The Company’s core business has continued to encounter challenging market conditions. Firstly, the Company’s production costs have been under rising cost pressures due to escalating labor cost, inflation and labor shortage. Secondly, our core LCM business has experienced very stiff industry competition and a volatile market demand resulting in high fluctuation and changes in orders. The Company’s LCM production operation at its Wuxi manufacturing facility was discontinued to minimize costs and preserve cash at the end of the second quarter of 2013 due to the lack of new orders. The Company has continued its preparations for the sale of the Wuxi land and facility.

 

3


As announced on August 30, 2013, the Company received an additional new purchase order for the production of high-resolution LCMs for smartphones from an existing customer to extend the production at its Shenzhen facility up to the end of December 2013 and also received minor LCM orders for automobile for a period up to the first quarter of 2014.

Despite the challenging market conditions, Nam Tai is committed to securing new customers to maintain and grow its core LCM business. Nam Tai has a long held established reputation as a high quality and reliable LCM provider. The Company has a strong balance sheet, state of the art manufacturing facilities and a highly skilled management and technical team.

The Company has two lots of lands in Shenzhen. In conjunction and consistent with Shenzhen government’s city rezoning project, the management plans to redevelop the land of its existing Shenzhen facility in Gushu by converting this existing facility into high-end commercial property. The feasibility study reports prepared by another two professional real estate advisory firms regarding the lot of land in Gushu have been completed and are expected to be available within the next few days on the Company’s website for your reference.
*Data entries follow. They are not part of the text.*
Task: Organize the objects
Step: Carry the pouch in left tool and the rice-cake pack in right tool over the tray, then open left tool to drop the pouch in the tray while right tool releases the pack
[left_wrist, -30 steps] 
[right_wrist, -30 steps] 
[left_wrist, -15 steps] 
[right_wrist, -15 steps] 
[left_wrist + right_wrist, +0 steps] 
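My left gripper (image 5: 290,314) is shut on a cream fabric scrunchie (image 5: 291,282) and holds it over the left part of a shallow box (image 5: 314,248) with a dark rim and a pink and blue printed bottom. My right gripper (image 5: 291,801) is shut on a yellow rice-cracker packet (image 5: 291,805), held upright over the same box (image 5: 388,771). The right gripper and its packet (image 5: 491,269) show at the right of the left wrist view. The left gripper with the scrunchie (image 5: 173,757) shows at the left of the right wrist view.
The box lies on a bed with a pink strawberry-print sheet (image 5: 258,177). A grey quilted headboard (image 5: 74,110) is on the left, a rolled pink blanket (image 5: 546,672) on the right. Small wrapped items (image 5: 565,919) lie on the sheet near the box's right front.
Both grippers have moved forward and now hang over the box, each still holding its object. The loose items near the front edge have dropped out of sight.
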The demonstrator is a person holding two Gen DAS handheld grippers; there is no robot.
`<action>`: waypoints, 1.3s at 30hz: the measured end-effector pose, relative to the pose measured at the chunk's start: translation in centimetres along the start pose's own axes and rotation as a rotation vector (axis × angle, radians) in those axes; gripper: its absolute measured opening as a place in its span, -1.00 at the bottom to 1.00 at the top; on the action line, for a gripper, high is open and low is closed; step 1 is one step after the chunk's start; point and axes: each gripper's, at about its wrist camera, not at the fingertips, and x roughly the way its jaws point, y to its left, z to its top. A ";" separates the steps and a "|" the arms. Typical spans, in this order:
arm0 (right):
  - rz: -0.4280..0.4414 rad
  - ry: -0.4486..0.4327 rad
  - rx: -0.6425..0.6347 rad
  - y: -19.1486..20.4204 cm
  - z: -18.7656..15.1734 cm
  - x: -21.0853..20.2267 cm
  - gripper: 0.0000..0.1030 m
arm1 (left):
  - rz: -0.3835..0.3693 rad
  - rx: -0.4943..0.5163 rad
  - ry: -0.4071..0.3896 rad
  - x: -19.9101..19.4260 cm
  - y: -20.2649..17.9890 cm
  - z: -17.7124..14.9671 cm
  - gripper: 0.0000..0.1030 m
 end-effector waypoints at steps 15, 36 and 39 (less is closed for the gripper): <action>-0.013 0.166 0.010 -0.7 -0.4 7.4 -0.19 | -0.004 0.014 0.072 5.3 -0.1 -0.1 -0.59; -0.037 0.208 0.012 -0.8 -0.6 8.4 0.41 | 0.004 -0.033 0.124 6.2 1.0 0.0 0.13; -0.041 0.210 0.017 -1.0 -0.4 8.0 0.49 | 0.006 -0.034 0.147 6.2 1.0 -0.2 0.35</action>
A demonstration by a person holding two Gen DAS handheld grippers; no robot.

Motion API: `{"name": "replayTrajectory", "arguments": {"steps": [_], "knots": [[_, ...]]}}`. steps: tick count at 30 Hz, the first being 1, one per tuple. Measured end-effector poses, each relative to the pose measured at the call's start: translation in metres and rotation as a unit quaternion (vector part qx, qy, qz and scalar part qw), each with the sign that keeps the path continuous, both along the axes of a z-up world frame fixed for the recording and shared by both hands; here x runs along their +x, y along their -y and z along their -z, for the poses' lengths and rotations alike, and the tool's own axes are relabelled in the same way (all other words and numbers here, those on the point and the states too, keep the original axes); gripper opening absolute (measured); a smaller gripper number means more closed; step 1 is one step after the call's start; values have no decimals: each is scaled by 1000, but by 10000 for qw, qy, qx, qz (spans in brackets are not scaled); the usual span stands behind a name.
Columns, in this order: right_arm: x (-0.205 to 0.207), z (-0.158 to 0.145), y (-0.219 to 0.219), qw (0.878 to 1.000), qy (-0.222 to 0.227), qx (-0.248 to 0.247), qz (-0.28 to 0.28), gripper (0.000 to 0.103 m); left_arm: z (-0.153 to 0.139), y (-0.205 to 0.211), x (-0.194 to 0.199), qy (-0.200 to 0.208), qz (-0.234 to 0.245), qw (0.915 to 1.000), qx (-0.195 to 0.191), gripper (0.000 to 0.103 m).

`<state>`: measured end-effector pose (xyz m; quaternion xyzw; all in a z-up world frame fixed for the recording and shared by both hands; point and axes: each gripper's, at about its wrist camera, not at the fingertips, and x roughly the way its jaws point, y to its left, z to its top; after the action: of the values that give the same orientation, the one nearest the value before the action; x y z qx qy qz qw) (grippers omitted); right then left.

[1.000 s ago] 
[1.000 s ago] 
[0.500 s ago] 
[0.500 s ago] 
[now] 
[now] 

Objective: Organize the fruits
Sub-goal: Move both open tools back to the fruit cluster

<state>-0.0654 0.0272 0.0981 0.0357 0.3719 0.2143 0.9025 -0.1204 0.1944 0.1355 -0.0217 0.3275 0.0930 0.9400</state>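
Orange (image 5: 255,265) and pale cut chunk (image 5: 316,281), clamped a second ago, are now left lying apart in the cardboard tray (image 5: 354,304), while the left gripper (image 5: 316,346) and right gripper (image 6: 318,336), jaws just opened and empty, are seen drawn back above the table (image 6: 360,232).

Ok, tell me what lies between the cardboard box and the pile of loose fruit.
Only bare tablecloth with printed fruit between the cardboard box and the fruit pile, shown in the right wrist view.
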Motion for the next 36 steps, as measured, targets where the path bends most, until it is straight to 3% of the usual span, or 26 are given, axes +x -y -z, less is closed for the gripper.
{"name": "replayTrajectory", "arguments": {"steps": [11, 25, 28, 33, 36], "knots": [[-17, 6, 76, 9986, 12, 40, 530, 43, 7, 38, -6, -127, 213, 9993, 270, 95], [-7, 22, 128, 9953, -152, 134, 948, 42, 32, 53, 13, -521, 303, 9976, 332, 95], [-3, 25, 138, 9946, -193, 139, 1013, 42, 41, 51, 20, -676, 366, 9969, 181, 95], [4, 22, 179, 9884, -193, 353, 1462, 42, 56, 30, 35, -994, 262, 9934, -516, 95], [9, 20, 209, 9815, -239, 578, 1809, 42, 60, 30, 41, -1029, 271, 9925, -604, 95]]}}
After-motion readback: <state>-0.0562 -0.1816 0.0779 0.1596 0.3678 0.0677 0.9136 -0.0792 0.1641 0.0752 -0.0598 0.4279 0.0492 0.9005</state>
The initial results of these study reports are in favor of redeveloping this lot of land instead of selling it (please refer to this information on the website at http://www.namtai.com/investors#investors/news). The board of directors of the Company (the “Board”) has provided its initial approval to proceed further in respect to the land redevelopment project. However, there can be no assurance that the Company will be able to obtain all requisite permits and approvals from relevant government authorities in relation to the redevelopment of the land, or to successfully redevelop the land.

The Company is relatively debt free and maintains a financial position with cash and deposits of $238.6 million as at September 30, 2013. This financial condition allows the Company to support the growth and development of the core LCM business, if market permits, as well as support future land development needs.

The information contained in or that can be accessed through the websites mentioned in this announcement does not form part of this announcement.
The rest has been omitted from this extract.